The required answer is the data below, restated word for word with images omitted.
:::
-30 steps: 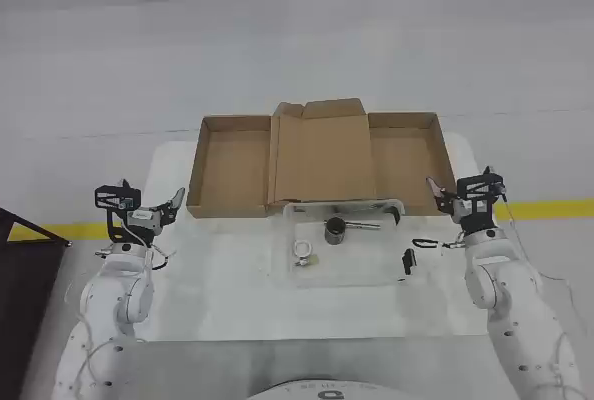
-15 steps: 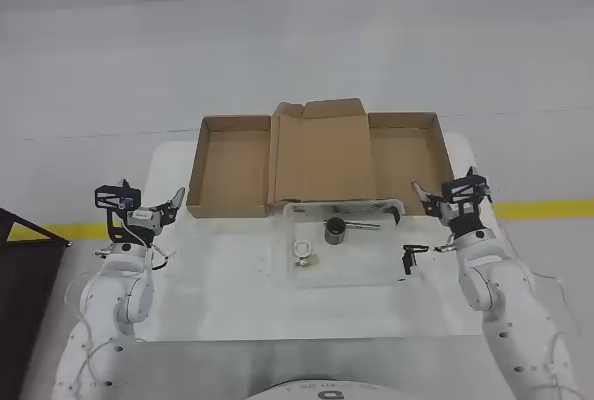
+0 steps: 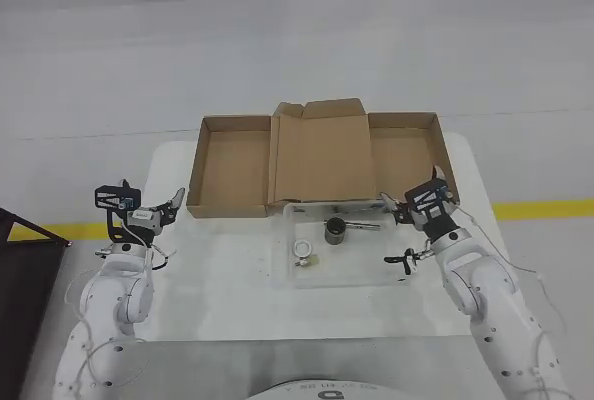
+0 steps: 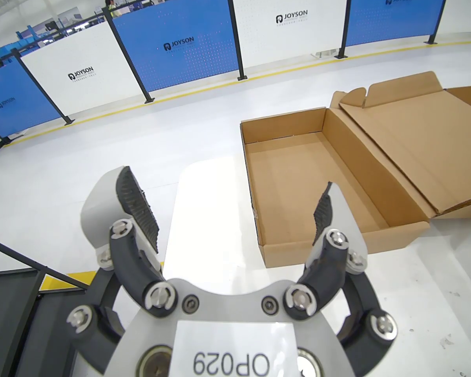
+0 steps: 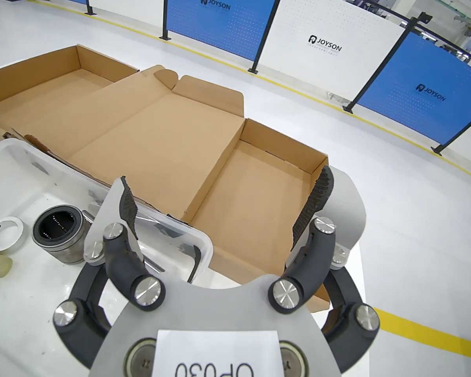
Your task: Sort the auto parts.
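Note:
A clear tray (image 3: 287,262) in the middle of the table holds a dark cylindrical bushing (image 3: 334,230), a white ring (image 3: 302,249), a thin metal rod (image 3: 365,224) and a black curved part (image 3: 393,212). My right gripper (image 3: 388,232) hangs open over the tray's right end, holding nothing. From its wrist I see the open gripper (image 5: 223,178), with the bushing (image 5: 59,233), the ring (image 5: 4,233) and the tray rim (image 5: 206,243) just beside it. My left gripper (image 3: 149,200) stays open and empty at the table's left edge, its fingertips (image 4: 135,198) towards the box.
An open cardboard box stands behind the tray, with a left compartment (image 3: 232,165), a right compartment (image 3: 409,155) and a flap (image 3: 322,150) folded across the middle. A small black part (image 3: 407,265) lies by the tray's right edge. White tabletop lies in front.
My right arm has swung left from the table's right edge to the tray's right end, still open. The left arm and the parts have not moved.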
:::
### Task answer
-30 steps: 
-15 steps: 
+0 steps: 
+0 steps: 
+0 steps: 
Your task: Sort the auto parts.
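Note:
A clear tray (image 3: 287,262) in the middle of the table holds a dark cylindrical bushing (image 3: 334,230), a white ring (image 3: 302,249), a thin metal rod (image 3: 365,224) and a black curved part (image 3: 393,212). My right gripper (image 3: 388,232) hangs open over the tray's right end, holding nothing. From its wrist I see the open gripper (image 5: 223,178), with the bushing (image 5: 59,233), the ring (image 5: 4,233) and the tray rim (image 5: 206,243) just beside it. My left gripper (image 3: 149,200) stays open and empty at the table's left edge, its fingertips (image 4: 135,198) towards the box.
An open cardboard box stands behind the tray, with a left compartment (image 3: 232,165), a right compartment (image 3: 409,155) and a flap (image 3: 322,150) folded across the middle. A small black part (image 3: 407,265) lies by the tray's right edge. White tabletop lies in front.
My right arm has swung left from the table's right edge to the tray's right end, still open. The left arm and the parts have not moved.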

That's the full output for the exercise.